• **DATASET EXCERPT**
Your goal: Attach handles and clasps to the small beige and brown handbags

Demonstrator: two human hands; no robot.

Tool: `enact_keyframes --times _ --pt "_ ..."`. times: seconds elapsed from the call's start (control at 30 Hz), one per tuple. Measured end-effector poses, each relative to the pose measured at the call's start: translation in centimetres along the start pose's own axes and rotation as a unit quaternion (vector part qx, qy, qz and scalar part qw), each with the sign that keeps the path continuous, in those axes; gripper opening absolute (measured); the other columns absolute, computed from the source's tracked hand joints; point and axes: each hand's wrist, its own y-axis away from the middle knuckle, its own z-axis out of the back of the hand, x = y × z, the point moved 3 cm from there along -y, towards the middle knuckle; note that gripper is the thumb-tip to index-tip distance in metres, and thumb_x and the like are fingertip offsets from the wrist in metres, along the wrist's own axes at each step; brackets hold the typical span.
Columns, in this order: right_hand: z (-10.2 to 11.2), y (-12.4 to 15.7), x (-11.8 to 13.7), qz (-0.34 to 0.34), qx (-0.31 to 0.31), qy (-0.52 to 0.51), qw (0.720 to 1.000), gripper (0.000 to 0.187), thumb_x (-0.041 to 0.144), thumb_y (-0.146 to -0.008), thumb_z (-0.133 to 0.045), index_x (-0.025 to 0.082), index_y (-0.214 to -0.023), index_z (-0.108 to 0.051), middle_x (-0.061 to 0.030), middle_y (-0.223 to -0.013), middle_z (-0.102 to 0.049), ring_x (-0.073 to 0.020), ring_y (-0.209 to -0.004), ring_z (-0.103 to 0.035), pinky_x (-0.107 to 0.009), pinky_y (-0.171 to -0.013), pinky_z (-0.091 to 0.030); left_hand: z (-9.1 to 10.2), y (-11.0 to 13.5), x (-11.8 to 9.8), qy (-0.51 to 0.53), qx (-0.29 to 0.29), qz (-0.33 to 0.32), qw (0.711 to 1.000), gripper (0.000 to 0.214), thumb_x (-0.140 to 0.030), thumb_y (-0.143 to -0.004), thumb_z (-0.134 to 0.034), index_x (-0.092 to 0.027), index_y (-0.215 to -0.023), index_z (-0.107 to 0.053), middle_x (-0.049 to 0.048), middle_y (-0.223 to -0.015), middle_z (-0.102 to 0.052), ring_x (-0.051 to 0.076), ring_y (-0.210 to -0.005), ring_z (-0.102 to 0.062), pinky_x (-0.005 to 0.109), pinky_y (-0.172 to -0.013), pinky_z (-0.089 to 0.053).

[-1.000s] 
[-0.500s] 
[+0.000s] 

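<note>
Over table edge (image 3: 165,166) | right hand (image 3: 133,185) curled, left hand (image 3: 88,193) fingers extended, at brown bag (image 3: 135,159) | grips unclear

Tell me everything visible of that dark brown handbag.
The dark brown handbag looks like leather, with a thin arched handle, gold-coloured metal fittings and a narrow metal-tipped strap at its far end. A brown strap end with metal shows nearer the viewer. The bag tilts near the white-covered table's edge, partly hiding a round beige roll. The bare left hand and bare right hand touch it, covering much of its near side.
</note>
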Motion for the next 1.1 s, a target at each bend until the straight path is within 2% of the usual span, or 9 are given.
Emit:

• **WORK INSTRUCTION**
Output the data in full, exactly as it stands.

• **ANSWER SECTION**
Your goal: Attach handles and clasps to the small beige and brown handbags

Demonstrator: two human hands; no robot.

Tool: `enact_keyframes --times _ --pt "_ ..."`. times: seconds elapsed from the call's start (control at 30 Hz), one per tuple. Measured end-effector poses, each relative to the pose measured at the call's start: translation in centimetres along the start pose's own axes and rotation as a unit quaternion (vector part qx, qy, qz and scalar part qw), each with the sign that keeps the path continuous, in those axes; gripper opening absolute (measured); the other columns absolute, computed from the source's tracked hand joints; point and axes: each hand's wrist, its own y-axis away from the middle knuckle, its own z-axis out of the back of the hand, x = y × z, the point moved 3 cm from there along -y, towards the middle knuckle; note that gripper is the thumb-tip to index-tip distance in metres, and thumb_x and the like are fingertip offsets from the wrist in metres, along the wrist's own axes at each step; brackets hold the typical span.
Columns, in this order: right_hand: z (-10.2 to 11.2), y (-12.4 to 15.7), x (-11.8 to 13.7), qz (-0.34 to 0.34), qx (-0.31 to 0.31), qy (-0.52 to 0.51), qw (0.720 to 1.000), gripper (0.000 to 0.187), thumb_x (-0.041 to 0.144), thumb_y (-0.146 to -0.008), thumb_z (-0.133 to 0.045), index_x (-0.025 to 0.082), index_y (-0.214 to -0.023), index_z (-0.108 to 0.051), middle_x (-0.061 to 0.030), middle_y (-0.223 to -0.013), middle_z (-0.102 to 0.049), ring_x (-0.073 to 0.020), ring_y (-0.209 to -0.004), ring_z (-0.103 to 0.035), pinky_x (-0.107 to 0.009), pinky_y (-0.171 to -0.013), pinky_z (-0.091 to 0.030); left_hand: z (-9.1 to 10.2), y (-11.0 to 13.5), x (-11.8 to 9.8), qy (-0.51 to 0.53), qx (-0.29 to 0.29), qz (-0.33 to 0.32), qw (0.711 to 1.000), gripper (0.000 to 0.214), thumb_x (-0.140 to 0.030), thumb_y (-0.143 to -0.004), thumb_z (-0.134 to 0.034), index_x (-0.092 to 0.027), index_y (-0.215 to -0.023), index_z (-0.107 to 0.053), middle_x (-0.049 to 0.048), middle_y (-0.223 to -0.015), middle_z (-0.102 to 0.052), ring_x (-0.051 to 0.076), ring_y (-0.210 to -0.005), ring_z (-0.102 to 0.062), pinky_x (-0.005 to 0.109), pinky_y (-0.172 to -0.013), pinky_z (-0.089 to 0.053).

[-1.000s] 
[-0.500s] 
[+0.000s] 

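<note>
Over table edge (image 3: 165,166) | right hand (image 3: 133,185) curled, left hand (image 3: 88,193) fingers extended, at brown bag (image 3: 135,159) | grips unclear

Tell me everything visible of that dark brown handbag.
The dark brown handbag looks like leather, with a thin arched handle, gold-coloured metal fittings and a narrow metal-tipped strap at its far end. A brown strap end with metal shows nearer the viewer. The bag tilts near the white-covered table's edge, partly hiding a round beige roll. The bare left hand and bare right hand touch it, covering much of its near side.
</note>
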Motion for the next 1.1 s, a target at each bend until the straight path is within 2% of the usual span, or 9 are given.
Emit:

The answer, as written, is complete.